Summary method for an object of class 'probtrans'. It prints a selection of the estimated transition probabilities, and, if requested, also of the variances.

Usage

## S3 method for class 'probtrans':
summary(object,from,complete=FALSE,variance=TRUE,...)

Arguments

object
Object of class 'probtrans', containing estimated transition probabilities from and to all states in a multi-state model
from
Specifies from which state the transition probabilities are to be printed. Should be subset of 1:S, with S the number of states in the multi-state model.

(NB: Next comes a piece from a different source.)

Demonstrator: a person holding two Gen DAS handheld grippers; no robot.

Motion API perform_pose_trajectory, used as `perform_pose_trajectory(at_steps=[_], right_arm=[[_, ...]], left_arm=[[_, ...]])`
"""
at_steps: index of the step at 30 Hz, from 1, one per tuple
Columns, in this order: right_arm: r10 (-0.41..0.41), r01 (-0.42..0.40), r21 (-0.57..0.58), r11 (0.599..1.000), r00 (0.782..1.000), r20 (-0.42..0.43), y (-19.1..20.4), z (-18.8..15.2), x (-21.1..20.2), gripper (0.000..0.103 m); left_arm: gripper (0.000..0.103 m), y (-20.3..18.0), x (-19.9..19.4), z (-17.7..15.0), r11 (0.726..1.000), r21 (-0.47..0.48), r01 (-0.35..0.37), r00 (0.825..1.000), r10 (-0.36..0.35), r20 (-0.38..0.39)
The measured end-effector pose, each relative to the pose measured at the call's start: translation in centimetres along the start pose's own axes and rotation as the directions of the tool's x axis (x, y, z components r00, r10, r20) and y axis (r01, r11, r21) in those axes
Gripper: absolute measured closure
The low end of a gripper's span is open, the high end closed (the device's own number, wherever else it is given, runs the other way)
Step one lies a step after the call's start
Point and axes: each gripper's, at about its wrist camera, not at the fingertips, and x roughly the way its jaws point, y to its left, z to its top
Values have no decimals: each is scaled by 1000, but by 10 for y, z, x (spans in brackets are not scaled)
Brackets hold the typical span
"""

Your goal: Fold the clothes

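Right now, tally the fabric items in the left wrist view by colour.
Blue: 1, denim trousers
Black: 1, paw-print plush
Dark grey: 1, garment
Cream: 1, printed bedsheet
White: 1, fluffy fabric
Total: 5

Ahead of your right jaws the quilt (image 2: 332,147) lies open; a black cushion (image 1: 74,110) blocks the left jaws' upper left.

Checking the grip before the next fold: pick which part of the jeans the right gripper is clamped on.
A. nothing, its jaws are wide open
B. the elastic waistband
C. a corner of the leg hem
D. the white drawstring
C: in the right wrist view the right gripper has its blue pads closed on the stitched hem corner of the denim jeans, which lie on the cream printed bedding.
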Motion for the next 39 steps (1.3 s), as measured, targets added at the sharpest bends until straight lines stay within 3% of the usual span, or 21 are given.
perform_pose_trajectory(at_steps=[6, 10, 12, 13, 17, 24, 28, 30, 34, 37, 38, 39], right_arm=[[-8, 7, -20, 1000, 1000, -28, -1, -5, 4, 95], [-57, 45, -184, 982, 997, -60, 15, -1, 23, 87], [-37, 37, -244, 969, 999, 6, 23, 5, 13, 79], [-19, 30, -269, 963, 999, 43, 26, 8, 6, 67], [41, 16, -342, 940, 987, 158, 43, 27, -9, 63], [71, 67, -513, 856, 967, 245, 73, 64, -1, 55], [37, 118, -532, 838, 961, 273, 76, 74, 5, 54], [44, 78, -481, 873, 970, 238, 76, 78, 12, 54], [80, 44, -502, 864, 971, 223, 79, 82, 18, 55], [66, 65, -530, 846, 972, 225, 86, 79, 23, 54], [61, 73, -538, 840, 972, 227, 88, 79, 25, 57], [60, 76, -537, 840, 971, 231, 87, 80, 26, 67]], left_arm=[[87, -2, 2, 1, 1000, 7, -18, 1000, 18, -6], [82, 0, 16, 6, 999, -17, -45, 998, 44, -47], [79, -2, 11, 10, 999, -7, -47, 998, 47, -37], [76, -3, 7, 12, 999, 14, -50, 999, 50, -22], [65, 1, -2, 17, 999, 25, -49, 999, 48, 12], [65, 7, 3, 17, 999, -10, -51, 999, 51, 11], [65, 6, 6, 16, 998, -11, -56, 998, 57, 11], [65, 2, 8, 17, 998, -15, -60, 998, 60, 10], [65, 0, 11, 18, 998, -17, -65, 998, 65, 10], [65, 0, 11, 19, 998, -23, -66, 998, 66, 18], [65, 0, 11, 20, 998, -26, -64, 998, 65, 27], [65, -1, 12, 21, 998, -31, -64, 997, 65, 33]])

If missing, transition probabilities are printed from all starting states
complete
Whether or not the complete estimated transition probabilities should be printed (TRUE) or not (FALSE); default is FALSE, in which case the estimated transition probilities will be printed for the first and
variance
Whether or not the standard errors of the estimated transition probabilities should be printed; default is TRUE
...
Further arguments to summary

Value

  • No return value

See Also

probtrans

Examples

Run this code
# transition matrix for illness-death model
tmat <- trans.illdeath()
# data in wide format, for transition 1 this is dataset E1 of
# Therneau & Grambsch (2000)
tg <- data.frame(illt=c(1,1,6,6,8,9),ills=c(1,0,1,1,0,1),
        dt=c(5,1,9,7,8,12),ds=c(1,1,1,1,1,1),
        x1=c(1,1,1,0,0,0),x2=c(6:1))
# data in long format using msprep
tglong <- msprep(time=c(NA,"illt","dt"),status=c(NA,"ills","ds"),
		data=tg,keep=c("x1","x2"),trans=tmat)
# events
events(tglong)
table(tglong$status,tglong$to,tglong$from)
# expanded covariates
tglong <- expand.covs(tglong,c("x1","x2"))
# Cox model with different covariate
cx <- coxph(Surv(Tstart,Tstop,status)~x1.1+x2.2+strata(trans),
	data=tglong,method="breslow")
summary(cx)
# new data, to check whether results are the same for transition 1 as
# those in appendix E.1 of Therneau & Grambsch (2000)
newdata <- data.frame(trans=1:3,x1.1=c(0,0,0),x2.2=c(0,1,0),strata=1:3)
msf <- msfit(cx,newdata,trans=tmat)
# probtrans
pt <- probtrans(msf,predt=0)
# default summary
summary(pt)
# summary without standard errors
summary(pt,variance=FALSE)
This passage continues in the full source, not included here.